Selasa, 26 Januari 2010

Buruk

Tak ada berita baik di negeri ini. Semuanya buruk. Memang, jurnalistik klasik sudah memfatwakan hal itu, yang buruk sangat baik diberitakan. Bad is news, kata bahasa kerennya.

Rupanya, ini dipegang oleh para jurnalis sampai saat ini. Bahkan narasumber, dan mereka yang sengaja mendekatkan diri agar dijadikan narasumber, menyiapkan di kepalanya apa yang buruk-buruk. Mereka sadar betul, jika berani mengatakan yang buruk, pasti jadi news. Artinya, wajahnya terpampang di media massa dan televisi. Perhatikan belakangan ini, betapa banyak orang yang berpredikat “pengamat” dan “ahli”. Entah apa yang diamatinya, dan keahliannya pun tak perlu dibuktikan dengan karya. Yang penting bisa bicara menggebu.

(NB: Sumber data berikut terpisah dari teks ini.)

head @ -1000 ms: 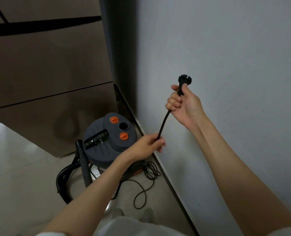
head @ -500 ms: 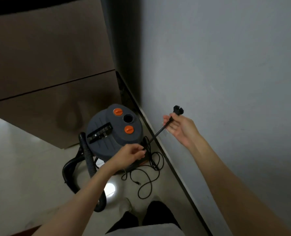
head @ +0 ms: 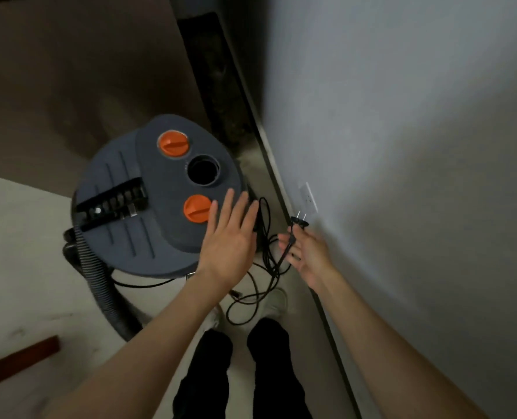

Ke mana pun melangkah, kita seperti dikejar berita buruk. Apalagi menjelang 100 hari pemerintahan SBY jilid dua, tak satu pun berita baik jadi headline. Bangun pagi ada berita tanah longsor, siang hari penculikan bayi, sore hari bentrokan mahasiswa dengan polisi. Berita buruk saling bersaing merebut kapling: penjara bak hotel mewah, pembobolan anjungan tunai mandiri, bonek Persebaya yang rusuh. Lalu, di malam hari--kadang sampai larut--sidang Pansus Century yang selalu menyalah-nyalahkan. Perjalanan demokrasi kita baru sampai ke tahap ini: ramai-ramai memilih orang untuk kemudian kita salah-salahkan ramai-ramai.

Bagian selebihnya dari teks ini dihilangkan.